What effect did that long break have on the plotting and approach to the writing of the show?

We certainly never appreciated work more than when we came back. We really felt how lucky we were to have our jobs. Creatively we were still on track, but when we came back, we got the phone call that they were cutting our order. We already knew what we were going to do -- we had an end-of-season arc and a lot of plans. That really pulled us up short. We came back and were excited about having a bunch of work to do, and then they said, “We're only going to need two from you.” So the season was an initially disappointing 13 episodes to a devastating 10 -- that's what it was.

On the more human side of things, it was our whole crew, not just the writers, who'd been out of work for months, thinking there were five more episodes to do and then learning that there were only two.

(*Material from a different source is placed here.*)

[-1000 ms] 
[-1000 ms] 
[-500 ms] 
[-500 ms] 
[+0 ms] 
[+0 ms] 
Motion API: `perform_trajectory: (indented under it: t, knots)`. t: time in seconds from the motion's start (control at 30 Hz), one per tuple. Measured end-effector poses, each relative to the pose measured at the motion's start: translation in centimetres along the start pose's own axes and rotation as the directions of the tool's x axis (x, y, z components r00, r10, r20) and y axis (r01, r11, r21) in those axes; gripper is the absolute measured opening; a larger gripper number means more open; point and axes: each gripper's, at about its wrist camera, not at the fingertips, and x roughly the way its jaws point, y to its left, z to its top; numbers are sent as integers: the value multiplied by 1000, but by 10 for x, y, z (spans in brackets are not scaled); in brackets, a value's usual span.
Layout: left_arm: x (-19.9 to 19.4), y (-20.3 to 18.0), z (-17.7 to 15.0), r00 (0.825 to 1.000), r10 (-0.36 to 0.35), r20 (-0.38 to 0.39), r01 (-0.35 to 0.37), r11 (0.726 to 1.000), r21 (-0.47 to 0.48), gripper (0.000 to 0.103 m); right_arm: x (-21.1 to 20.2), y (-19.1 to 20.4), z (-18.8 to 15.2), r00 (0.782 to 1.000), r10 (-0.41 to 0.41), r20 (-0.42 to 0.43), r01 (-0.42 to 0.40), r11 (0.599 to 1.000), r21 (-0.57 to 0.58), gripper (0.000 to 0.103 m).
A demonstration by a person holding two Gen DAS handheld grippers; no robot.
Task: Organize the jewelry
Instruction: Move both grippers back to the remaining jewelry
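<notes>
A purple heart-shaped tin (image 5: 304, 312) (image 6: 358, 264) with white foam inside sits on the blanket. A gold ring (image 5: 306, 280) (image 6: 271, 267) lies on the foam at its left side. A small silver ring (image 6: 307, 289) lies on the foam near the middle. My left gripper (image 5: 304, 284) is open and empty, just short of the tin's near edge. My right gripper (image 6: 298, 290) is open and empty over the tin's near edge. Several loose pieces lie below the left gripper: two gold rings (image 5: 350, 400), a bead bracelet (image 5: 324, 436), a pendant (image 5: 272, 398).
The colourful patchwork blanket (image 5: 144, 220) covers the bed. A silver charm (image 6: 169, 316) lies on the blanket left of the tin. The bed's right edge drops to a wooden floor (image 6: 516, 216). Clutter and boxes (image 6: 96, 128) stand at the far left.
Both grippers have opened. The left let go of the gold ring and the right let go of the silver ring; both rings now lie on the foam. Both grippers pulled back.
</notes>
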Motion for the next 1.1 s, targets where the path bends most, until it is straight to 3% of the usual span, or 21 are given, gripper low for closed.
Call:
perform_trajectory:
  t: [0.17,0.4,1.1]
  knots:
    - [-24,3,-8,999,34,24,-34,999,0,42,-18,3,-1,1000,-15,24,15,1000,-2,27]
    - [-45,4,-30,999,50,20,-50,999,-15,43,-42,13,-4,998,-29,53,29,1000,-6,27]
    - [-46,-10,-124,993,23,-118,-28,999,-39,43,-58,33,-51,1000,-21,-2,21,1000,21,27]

I know you were involved in picketing and the whole strike effort, but how did you spend that time as a writer? Did you put down the keyboard and take the reprieve, or did you use that time to tinker with other stuff to keep sharp?

I would have loved to have taken the time to tinker around with other stuff to keep sharp, but, I have to say, it was the most unproductive time I've ever had in my life. I really thought, “So I'll figure out that play that I've been wanting to write, or that movie,” but I did none of that. I picketed my four hours a day, and when that was over, I was done. It sounds silly, but it's true.

It was like my brain was on strike too. I don't know what happened. Looking back on it, it seems like such a perfect opportunity to do something, to figure out all next season, and I don't know why I couldn't do it. I'm usually not so stuck, but my entire thing was stuck on that strike. I got nothing done.

It does make sense.

I had that conversation with a lot of people who, despite wanting to, didn't write a word on strike -- not on principle, but just because they couldn't. It was a strange, exhausting thing.

So what you're saying is that writers strikes are not conducive to writing?

Right, exactly. It all was left out on the pavement in front of Warner Bros.